THE PROBLEM: Among the records below, how many lines contain "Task"? State the number and nothing more.

** Opening MATERIAL PROVIDED block **

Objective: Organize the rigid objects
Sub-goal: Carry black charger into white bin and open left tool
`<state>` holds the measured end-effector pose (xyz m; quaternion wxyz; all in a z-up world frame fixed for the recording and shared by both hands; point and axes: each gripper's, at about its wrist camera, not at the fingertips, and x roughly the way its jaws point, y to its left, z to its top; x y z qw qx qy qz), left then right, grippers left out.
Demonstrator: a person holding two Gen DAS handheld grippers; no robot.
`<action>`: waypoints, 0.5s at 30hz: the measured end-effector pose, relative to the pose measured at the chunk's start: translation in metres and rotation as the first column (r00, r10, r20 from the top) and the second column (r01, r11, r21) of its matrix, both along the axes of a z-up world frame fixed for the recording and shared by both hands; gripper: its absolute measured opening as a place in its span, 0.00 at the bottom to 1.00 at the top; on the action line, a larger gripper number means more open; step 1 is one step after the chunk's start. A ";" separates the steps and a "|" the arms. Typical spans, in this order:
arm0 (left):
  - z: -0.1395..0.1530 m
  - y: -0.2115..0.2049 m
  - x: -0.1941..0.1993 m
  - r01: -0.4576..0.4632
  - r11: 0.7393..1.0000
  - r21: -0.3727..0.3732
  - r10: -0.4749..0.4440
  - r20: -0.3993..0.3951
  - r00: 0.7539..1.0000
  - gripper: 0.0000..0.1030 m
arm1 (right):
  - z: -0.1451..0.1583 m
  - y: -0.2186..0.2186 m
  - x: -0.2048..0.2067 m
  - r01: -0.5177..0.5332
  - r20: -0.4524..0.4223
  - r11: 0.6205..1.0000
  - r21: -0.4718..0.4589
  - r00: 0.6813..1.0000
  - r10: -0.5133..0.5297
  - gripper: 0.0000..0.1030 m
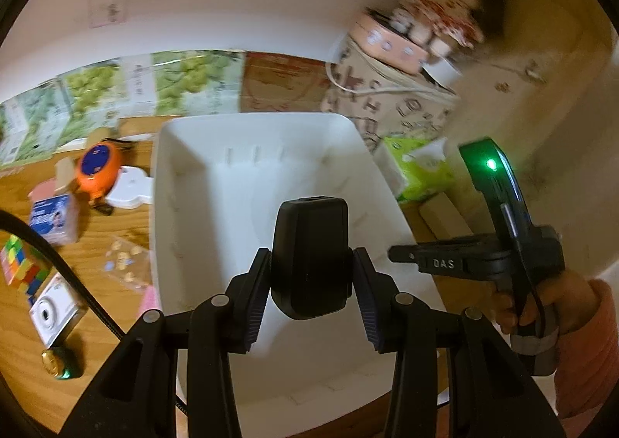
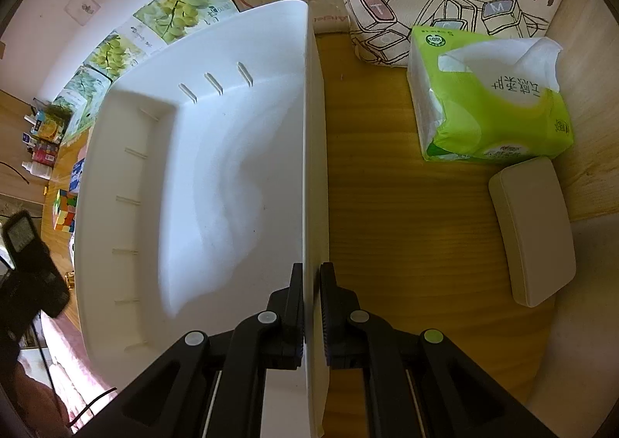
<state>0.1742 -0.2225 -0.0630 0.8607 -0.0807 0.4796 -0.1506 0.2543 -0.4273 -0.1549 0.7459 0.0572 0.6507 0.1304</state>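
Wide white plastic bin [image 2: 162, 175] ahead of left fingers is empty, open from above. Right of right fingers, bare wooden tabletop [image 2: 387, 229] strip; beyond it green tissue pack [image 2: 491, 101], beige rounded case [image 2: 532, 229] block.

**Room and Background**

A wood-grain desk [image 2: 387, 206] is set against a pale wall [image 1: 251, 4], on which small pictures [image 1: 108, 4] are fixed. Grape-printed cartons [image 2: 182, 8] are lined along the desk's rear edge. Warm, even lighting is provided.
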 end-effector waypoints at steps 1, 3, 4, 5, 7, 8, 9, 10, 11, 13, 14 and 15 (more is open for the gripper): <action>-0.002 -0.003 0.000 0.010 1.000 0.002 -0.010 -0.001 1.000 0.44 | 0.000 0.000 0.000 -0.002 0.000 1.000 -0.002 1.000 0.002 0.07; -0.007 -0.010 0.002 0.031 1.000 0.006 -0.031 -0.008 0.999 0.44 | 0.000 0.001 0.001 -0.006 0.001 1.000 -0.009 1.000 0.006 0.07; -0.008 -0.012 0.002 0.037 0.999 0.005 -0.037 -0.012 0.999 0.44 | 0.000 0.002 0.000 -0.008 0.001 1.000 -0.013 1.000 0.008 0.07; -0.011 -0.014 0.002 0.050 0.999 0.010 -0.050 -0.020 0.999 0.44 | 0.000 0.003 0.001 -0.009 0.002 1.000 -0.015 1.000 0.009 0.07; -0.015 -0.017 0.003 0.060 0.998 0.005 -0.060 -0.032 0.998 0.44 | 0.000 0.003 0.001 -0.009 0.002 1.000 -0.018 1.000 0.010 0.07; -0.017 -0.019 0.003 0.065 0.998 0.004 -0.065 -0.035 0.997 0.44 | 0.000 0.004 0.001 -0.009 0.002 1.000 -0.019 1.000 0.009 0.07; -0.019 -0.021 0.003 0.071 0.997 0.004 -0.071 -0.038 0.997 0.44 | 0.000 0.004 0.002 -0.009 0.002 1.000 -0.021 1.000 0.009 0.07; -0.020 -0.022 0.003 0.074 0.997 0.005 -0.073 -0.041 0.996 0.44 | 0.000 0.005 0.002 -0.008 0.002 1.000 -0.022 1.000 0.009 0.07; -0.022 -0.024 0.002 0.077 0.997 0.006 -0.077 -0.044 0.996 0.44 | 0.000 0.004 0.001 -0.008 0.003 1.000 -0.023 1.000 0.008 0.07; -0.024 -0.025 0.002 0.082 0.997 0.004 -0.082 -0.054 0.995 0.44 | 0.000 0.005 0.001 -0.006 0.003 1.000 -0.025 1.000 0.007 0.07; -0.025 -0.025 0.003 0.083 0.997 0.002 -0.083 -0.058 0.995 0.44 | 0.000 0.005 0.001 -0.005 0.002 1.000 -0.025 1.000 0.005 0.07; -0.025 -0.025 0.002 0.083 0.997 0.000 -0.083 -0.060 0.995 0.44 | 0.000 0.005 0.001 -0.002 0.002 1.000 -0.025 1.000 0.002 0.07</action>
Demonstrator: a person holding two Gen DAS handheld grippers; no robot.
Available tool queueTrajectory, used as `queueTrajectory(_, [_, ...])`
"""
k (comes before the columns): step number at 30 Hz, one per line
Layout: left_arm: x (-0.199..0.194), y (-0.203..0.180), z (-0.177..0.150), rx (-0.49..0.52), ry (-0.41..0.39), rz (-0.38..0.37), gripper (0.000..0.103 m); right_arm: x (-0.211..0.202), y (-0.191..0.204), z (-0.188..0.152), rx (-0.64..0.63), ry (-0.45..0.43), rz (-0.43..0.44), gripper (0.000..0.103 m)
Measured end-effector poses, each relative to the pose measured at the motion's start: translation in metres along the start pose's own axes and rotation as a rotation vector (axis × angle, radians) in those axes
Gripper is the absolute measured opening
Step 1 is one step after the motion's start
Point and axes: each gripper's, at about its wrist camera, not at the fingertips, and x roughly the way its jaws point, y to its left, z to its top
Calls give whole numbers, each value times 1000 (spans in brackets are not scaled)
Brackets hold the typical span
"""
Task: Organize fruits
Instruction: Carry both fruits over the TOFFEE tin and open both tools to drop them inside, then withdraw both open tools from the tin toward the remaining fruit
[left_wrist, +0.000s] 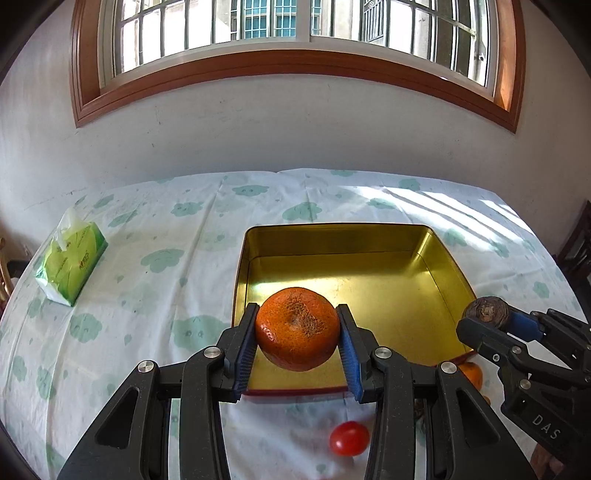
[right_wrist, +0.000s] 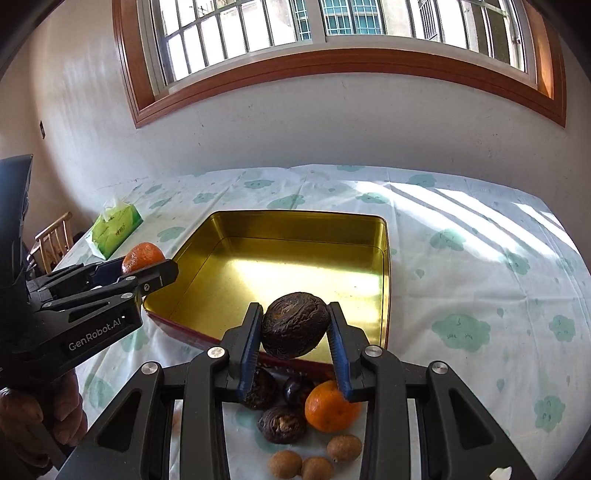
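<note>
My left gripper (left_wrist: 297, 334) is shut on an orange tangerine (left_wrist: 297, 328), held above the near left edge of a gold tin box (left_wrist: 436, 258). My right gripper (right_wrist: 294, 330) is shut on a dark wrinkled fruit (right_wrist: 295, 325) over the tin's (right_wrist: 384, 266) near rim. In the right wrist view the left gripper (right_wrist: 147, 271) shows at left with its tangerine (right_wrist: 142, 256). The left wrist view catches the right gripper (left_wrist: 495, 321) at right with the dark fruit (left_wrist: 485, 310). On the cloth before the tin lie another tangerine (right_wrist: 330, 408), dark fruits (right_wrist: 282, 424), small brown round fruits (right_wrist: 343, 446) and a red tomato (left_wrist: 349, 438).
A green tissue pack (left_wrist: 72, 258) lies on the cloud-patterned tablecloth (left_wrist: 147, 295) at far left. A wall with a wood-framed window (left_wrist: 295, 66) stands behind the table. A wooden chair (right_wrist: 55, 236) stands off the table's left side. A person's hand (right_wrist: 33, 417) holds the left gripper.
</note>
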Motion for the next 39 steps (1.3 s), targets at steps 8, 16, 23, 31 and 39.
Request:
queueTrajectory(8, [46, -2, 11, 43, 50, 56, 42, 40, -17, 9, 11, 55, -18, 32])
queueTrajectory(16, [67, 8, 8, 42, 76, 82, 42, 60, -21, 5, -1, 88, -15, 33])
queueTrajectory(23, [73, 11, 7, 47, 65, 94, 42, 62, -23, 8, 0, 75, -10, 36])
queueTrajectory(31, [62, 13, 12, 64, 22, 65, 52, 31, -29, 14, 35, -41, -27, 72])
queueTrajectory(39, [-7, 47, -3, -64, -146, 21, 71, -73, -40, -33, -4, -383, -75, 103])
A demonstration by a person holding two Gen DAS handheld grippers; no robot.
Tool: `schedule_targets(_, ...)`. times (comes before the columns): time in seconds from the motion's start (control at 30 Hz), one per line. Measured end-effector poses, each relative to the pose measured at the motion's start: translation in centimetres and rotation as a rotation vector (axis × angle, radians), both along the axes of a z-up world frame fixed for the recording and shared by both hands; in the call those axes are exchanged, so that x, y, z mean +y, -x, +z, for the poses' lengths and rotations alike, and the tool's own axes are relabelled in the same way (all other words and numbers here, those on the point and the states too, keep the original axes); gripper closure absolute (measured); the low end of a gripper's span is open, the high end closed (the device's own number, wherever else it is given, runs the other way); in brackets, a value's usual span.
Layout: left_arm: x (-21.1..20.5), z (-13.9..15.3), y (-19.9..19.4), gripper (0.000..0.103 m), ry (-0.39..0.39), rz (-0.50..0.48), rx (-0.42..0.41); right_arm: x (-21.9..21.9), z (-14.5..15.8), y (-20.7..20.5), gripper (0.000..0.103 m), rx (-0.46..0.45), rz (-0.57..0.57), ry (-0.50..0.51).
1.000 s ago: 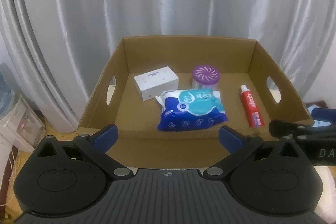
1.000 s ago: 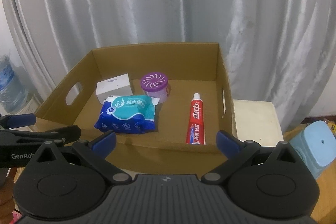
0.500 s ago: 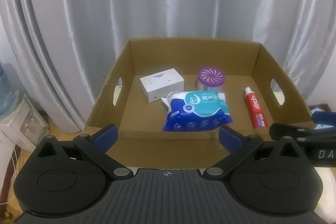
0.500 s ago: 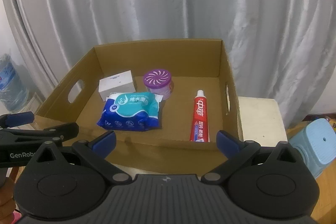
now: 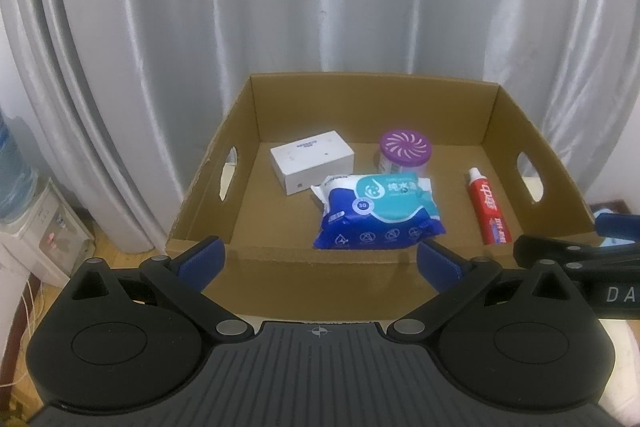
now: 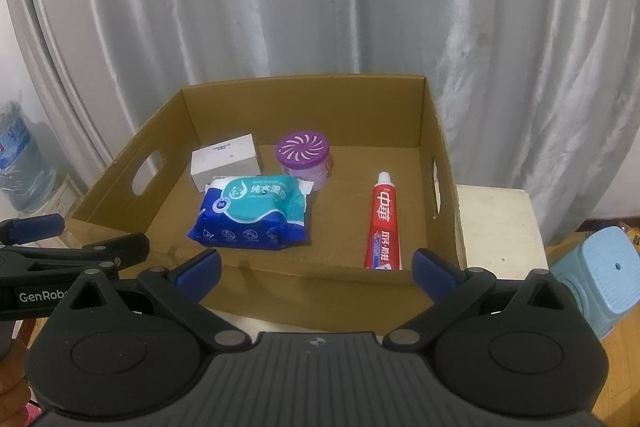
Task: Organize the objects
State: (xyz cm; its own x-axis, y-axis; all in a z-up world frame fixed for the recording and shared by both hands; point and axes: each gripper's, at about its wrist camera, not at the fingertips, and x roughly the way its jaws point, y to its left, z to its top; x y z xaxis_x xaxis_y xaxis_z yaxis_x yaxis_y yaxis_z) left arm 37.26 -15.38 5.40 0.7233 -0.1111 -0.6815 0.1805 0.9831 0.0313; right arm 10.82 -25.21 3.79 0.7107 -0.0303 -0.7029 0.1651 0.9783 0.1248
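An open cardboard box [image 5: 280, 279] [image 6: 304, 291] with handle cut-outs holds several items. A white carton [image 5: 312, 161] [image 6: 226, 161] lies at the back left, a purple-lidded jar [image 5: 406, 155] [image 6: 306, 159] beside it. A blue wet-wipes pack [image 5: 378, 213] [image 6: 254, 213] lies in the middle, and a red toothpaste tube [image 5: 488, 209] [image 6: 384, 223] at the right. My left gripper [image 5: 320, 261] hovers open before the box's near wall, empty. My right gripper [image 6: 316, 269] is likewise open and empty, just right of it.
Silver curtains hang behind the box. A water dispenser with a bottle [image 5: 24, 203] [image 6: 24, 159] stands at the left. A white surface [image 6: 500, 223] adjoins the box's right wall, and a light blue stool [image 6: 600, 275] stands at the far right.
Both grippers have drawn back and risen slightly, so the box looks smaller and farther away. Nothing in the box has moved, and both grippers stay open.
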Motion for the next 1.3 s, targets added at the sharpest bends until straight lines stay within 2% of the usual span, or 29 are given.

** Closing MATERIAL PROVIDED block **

WRITTEN ANSWER: 2